Listed records section start
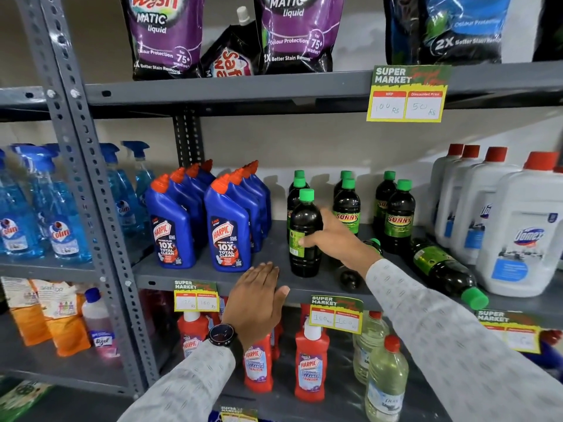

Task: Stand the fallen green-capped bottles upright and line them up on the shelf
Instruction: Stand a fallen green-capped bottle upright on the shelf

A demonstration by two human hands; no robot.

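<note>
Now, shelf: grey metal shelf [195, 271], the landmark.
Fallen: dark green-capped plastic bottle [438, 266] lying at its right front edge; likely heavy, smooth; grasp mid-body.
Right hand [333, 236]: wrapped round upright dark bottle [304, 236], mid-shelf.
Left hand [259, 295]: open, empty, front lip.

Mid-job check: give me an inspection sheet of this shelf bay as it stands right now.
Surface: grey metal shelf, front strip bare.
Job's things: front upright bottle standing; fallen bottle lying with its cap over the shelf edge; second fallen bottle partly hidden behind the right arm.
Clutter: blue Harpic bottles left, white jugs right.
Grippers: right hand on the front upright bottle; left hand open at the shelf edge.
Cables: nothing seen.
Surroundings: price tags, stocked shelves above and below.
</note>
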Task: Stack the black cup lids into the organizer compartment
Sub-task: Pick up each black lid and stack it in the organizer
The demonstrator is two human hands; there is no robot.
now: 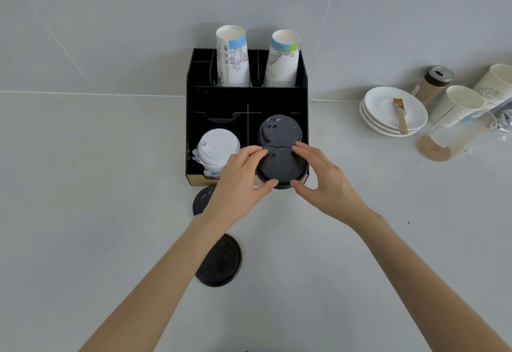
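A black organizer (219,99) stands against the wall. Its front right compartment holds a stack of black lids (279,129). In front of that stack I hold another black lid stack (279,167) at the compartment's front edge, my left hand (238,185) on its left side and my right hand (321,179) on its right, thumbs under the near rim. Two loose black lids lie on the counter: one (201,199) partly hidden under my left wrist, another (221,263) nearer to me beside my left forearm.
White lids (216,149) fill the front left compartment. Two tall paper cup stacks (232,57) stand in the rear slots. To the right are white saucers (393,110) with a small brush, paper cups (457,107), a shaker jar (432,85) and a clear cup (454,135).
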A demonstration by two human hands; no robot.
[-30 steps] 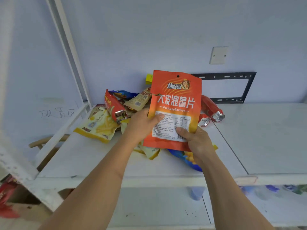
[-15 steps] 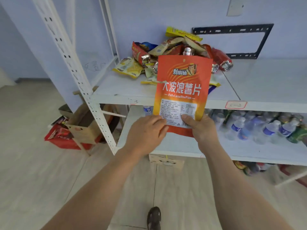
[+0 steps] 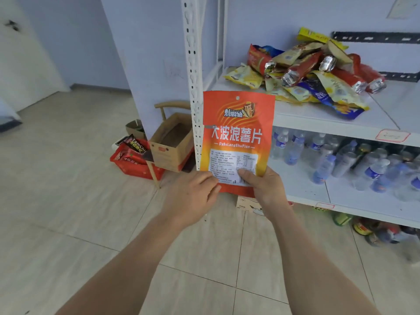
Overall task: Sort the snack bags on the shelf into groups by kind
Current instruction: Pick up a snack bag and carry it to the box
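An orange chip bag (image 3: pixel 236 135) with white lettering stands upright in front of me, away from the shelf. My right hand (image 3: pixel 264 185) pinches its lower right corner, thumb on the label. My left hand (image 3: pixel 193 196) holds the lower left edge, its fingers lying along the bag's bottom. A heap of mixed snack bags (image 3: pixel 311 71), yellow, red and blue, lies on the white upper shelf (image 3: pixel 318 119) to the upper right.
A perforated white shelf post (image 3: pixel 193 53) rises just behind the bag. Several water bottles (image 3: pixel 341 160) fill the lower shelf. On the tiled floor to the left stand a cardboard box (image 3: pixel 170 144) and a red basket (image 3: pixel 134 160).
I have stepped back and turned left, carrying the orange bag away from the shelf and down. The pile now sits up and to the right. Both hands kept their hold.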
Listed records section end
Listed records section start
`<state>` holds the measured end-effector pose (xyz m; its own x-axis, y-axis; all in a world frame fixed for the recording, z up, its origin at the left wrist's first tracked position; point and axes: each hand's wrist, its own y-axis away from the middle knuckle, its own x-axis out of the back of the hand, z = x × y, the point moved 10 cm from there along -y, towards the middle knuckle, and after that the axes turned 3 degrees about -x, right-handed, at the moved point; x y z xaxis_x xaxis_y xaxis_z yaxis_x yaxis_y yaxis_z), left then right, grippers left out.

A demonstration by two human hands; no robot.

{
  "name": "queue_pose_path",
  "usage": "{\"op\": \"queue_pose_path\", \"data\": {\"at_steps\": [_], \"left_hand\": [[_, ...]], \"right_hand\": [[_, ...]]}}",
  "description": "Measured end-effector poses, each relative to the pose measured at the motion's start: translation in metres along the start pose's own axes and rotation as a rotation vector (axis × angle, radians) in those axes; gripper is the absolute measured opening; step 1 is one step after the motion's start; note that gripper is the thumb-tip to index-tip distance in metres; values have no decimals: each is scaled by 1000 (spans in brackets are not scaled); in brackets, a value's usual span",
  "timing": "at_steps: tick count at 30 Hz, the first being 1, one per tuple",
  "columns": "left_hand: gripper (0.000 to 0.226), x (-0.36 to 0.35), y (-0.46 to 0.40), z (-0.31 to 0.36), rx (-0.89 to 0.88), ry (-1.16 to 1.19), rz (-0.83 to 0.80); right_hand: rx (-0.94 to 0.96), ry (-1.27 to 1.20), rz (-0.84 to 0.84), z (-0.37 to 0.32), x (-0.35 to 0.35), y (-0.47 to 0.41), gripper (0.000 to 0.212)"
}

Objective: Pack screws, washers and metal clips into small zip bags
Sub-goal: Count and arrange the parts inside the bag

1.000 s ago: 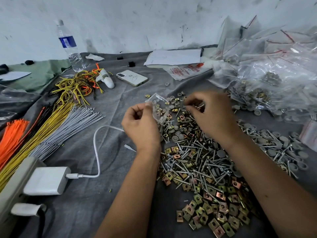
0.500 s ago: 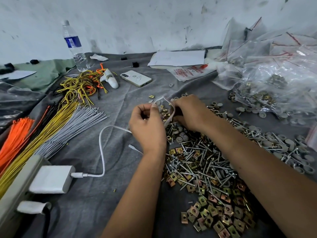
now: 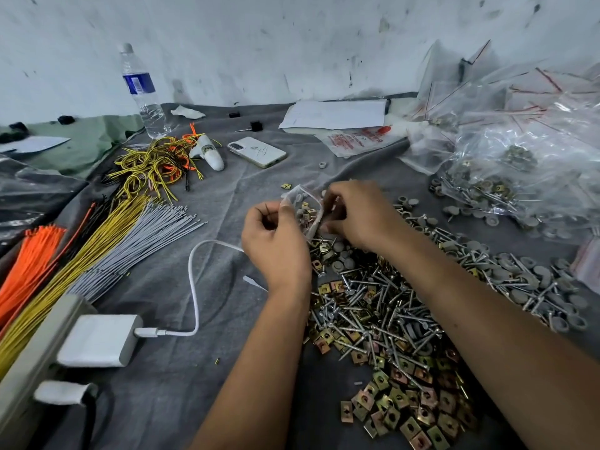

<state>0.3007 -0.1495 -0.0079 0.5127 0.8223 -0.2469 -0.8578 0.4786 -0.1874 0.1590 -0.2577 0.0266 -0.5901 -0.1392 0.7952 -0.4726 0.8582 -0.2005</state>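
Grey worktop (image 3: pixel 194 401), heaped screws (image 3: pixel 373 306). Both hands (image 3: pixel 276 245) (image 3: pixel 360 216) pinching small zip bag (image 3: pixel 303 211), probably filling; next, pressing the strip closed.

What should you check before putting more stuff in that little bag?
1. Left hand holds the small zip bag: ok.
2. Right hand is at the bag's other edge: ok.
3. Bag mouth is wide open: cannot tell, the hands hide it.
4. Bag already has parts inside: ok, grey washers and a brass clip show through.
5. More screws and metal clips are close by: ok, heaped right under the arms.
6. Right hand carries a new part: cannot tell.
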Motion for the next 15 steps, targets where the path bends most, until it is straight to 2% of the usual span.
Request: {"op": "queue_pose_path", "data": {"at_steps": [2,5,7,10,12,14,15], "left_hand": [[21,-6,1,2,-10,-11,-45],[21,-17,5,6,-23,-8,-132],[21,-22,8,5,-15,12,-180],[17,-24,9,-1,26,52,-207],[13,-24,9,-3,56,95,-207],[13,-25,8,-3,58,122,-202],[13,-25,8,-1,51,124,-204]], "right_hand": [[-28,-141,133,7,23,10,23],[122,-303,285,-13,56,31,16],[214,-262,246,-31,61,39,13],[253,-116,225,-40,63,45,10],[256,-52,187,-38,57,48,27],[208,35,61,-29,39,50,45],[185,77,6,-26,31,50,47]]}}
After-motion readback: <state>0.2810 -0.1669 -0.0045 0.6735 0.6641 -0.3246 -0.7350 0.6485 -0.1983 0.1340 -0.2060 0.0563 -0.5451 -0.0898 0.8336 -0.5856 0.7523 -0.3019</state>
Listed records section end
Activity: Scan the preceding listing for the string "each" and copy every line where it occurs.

Written solution:
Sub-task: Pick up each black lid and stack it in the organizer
`<state>` holds the measured end-effector pose (xyz m; its own x-axis, y-axis; all in a world frame fixed for the recording, z up, its origin at the left wrist's first tracked position; point and axes: each hand's wrist, its own y-axis away from the middle knuckle, its own x-axis out of the back of the hand, z = x × y, the point moved 10 cm from there along -y, towards the middle knuckle, and after that the axes turned 3 degrees about -x, right-handed, at the moved point; x y z xaxis_x xaxis_y xaxis_z yaxis_x yaxis_y yaxis_z), left then right, grippers left out.
  "description": "Measured end-effector poses, each relative to the pose measured at the motion's start: translation in metres along the start pose's own axes and rotation as a rotation vector (axis × angle, radians) in those axes; gripper is the absolute measured opening; step 1 is one step after the motion's start; note that gripper is the thumb-tip to index-tip distance in metres; values have no decimals: each is scaled by 1000 (spans in brackets are not scaled); in brackets, a value's usual span",

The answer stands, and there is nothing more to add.